Avant Kick Ass et les autres productions décomplexées de chez Marv, il y avait Mystery Men, sorte de série b généreuse où le potache virevoltait avec l'univers sérieux des super-héros. S'ouvrant comme une reproduction parodique des Batman de Schumacher (l'on croirait voir la scène du musée de Batman & Robin, tant au niveau des cadrages que de l'éclairage), il se poursuit par l'arrivée du héros de la ville, un Captain Amazing interprété par le cynique Greg Kinnear (qui trouvait là le rôle de sa vie, et n'est pas sans faire penser à Mr Indestructible mélangé au Gilderoy Lockhart de la chambre des secrets) et qui correspond à la parfaite parodie de Superman.
Vantard, méprisant, gominé, il a la personnalité parfaite du super-héros qui ne travaille pas pour le bien général, mais pour la bonne avancée de sa réputation d'icône. Face à lui, des super-héros en herbe tentant de se persuader de leurs supers-pouvoirs : Kel Mitchell en homme invisible quand on ne le regarde pas, Hank Azaria en lanceur de fourchettes professionnel, William H Macy en leader (et dont le monologue servira de base à Orelsan pour un morceau) et le fameux Ben Stiller en homme faussement énervé, qui donne lieu à une relation amoureuse certes pathos à en crever, mais menée avec suffisamment de charme pour ajouter de la qualité au tout.

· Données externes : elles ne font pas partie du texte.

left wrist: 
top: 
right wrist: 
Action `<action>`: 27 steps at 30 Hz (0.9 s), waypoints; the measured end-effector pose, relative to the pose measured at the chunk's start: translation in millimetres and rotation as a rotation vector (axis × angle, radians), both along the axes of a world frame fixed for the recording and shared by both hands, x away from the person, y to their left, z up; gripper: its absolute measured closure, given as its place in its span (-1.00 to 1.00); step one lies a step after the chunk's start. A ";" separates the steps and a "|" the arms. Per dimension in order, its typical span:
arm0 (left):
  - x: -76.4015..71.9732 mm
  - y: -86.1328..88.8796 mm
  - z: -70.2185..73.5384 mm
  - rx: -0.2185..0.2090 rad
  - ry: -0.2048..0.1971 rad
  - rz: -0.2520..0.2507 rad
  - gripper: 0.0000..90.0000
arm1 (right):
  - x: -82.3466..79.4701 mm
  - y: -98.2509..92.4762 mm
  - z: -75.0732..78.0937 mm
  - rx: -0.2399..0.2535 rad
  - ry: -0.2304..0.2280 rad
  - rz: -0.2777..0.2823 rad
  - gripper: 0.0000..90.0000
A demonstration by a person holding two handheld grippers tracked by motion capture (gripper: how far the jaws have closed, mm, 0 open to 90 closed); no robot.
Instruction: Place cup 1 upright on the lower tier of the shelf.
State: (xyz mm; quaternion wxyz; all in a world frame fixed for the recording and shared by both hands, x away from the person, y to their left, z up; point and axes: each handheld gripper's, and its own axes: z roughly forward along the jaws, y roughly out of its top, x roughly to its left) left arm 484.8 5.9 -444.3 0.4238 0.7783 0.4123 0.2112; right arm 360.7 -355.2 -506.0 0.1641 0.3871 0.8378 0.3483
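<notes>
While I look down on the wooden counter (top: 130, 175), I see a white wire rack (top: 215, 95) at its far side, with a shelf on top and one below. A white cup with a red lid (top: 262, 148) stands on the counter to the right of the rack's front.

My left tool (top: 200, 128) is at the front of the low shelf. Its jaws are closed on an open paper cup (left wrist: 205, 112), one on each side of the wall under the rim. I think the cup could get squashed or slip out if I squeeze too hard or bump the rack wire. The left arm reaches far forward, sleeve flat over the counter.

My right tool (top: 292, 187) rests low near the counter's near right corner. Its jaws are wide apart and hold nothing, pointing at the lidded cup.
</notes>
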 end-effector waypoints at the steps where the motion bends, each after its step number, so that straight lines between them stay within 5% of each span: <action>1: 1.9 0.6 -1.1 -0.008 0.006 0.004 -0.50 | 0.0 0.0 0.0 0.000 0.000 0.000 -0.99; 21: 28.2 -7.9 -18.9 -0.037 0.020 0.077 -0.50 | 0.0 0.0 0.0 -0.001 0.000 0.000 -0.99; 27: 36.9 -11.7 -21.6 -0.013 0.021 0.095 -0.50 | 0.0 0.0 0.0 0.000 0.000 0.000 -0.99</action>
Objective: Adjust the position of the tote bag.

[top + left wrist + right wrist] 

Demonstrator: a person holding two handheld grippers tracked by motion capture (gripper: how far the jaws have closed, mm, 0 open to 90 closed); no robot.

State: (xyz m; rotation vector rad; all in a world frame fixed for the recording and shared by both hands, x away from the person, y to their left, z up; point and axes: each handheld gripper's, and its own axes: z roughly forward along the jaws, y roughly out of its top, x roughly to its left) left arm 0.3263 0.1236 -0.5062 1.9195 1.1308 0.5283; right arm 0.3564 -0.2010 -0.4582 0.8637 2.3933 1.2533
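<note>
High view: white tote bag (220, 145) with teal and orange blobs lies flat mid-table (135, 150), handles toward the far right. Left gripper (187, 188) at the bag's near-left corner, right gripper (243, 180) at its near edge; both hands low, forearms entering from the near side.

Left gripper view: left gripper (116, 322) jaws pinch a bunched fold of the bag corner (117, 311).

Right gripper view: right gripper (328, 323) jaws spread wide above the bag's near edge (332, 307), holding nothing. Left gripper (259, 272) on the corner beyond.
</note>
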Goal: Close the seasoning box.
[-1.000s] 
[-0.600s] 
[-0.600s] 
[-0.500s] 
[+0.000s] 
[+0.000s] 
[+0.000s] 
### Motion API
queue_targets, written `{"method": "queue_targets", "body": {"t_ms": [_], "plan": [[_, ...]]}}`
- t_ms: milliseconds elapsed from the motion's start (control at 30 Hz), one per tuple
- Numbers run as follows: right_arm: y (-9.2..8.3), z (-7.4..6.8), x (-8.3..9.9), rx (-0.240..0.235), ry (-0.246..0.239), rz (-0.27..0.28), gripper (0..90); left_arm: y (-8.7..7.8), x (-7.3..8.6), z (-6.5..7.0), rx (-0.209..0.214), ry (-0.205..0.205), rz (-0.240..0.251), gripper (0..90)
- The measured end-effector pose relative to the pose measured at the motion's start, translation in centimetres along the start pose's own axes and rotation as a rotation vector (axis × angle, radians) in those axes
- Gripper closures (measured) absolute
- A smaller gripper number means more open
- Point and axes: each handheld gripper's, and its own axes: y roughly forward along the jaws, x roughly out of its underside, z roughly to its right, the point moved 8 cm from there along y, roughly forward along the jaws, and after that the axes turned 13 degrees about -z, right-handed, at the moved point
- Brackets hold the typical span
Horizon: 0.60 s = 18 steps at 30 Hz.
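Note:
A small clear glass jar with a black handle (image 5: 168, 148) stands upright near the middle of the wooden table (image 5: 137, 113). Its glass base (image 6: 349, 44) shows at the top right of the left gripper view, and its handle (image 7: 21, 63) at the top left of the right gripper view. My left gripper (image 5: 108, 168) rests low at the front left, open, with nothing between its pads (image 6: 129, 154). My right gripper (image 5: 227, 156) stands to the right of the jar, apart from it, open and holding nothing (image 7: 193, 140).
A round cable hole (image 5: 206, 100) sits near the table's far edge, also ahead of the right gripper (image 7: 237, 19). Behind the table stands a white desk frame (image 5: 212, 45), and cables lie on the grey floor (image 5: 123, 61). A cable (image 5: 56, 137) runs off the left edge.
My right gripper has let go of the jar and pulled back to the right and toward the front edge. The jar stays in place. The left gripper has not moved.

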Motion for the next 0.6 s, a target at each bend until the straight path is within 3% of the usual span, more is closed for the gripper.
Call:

L'idée consistera à les suivre et les voir remplacer ce Superman publicitaire, vénal et narcissique; ils se confronteront à toute une flopée de méchants tout aussi méchants qu'ils sont gentils, et pas moins incompétents que notre étrange troupe de héros. Querelles d'égos, acteurs qui surjouent (il faut voir Ben Stiller passer de la rage au calme, savoureusement excessif), dialogues forcés et officieux (on ne reviendra pas sur le monologue d'encouragement de Macy cité plus haut, américain à en mourir de rire) et ton de série b décomplexée seront le fer de lance de ce film de super-zéros destinés à devenir, bien malgré eux, les héros de leur ville et des gens.
C'est en ce sens qu'il est décevant : s'il constitue un bon divertissement familial, l'on regrettera son absence de prises de risque; au moment où les seules choses osées consistent en des blagues prout prout bien grasses (on a quand même un personnage qui pète pour vaincre ses ennemis, et dont le visage est bourré de furoncles), on regrette de voir que les seuls codes qu'il brise ne concernent que le rythme de l'action, transformée pour l'occasion en humour.
Dans un certain sens, c'est logique : réalisé sans aucune personnalité, Mystery Men affiche un ton de série b sans prétention, qui ne cherche pas à sortir des sentiers battus, cela même s'il amène des thèmes intéressants (notamment sur la volonté de devenir une icône commerciale et la volonté de s'élever de sa condition humaine par des exploits extraordinaires) et les représente légèrement par le biais de bons personnages et d'un sacré antagoniste (Geoffrey Rush est fantastique en Frankenstein, et justifie le visionnage par sa seule performance hallucinée).
Très classique, il se déroule comme une comédie romantique de base, avec la période de la découverte de la femme (celle de l'équipe), de l'union avec puis de sa désunion (Ben Stiller qui se rapproche de la femme qui lui plaît), puis du retour ensemble et de la victoire finale, représentée par le mariage de cette équipe de forcenés, du nom de Mystery Men (même la manière d'amener le ton est terriblement classique).
C'est au final divertissant parce qu'il est plat et sans prise de tête, qu'il ne nécessite pas d'activer son cerveau ou d'analyser ses plans de caméra; couleurs chaudes et réalisation plate mais propice à l'action seront au rendez-vous, tout comme son écriture nous permettra la détente absolue sans trop réfléchir à la psychologie de ses personnages, à la cohérence de l'intrigue (c'est suffisamment le bordel dans ce monde qu'on ne cherche plus d'ordre logique), cela tout en étant sorti à l'aube des années 2000. Mystery Men est ainsi sorti dix ans trop tard, et venu l'année d'un certain Matrix, on sent que le tout a vieilli, lui offrant un charme savoureux.
Ses plus grands défauts restent ses meilleures qualités.